Avvenne di conseguenza un cambiamento significativo nella retorica ufficiale sovietica riguardo ad Arafat: non veniva più chiamato “compagno”, segno evidente della sua caduta in disgrazia presso il Cremlino, che lo declassò da alleato fidato a nazionalista borghese. Questo mutamento di status rifletteva la crescente sfiducia di Mosca nei suoi confronti. Durante un incontro presso l’ambasciata sovietica a Londra, Oleg Grinevskij, a capo del dipartimento per il Medio Oriente, espose apertamente ai presenti, tra cui diplomatici e funzionari del KGB, le riserve del Cremlino su Arafat. Sebbene Mosca sperasse in un cambio di leadership all’interno dell’OLP che potesse allineare più strettamente l’Organizzazione ai suoi ideali marxisti e progressisti, riconosceva che, almeno per il momento, Arafat era l’unica figura capace di mantenerla unita. Pertanto, l’URSS avrebbe continuato a sostenerlo pubblicamente, seppur senza entusiasmo.

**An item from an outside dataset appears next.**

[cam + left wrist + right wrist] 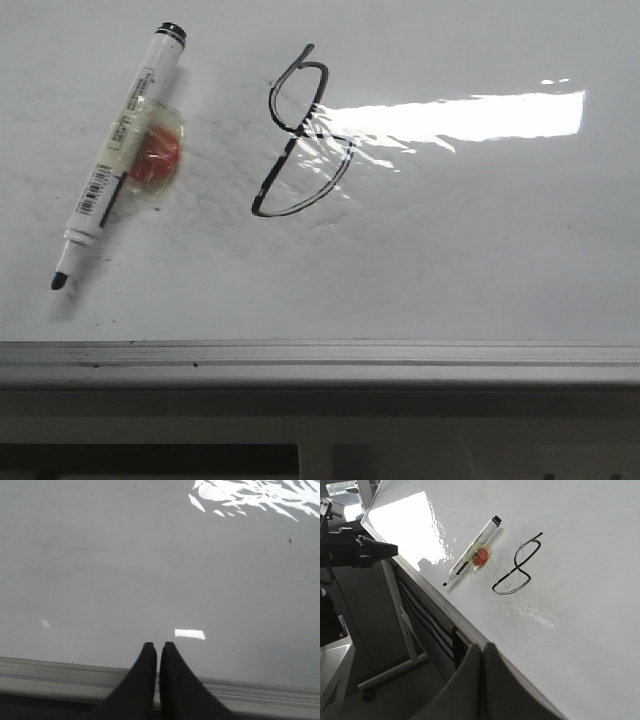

Questa posizione rifletteva la strategia sovietica di costruire un fronte “anti-imperialistico” in Medio Oriente, con l’Iraq come principale alleato e l’OLP come partner nella lotta contro Israele e il suo protettore americano, un rapporto che si era intensificato fino al punto di disattivare le operazioni di spionaggio contro Baghdad, segnando un’epoca di cooperazione stretta tra l’URSS e l’Iraq.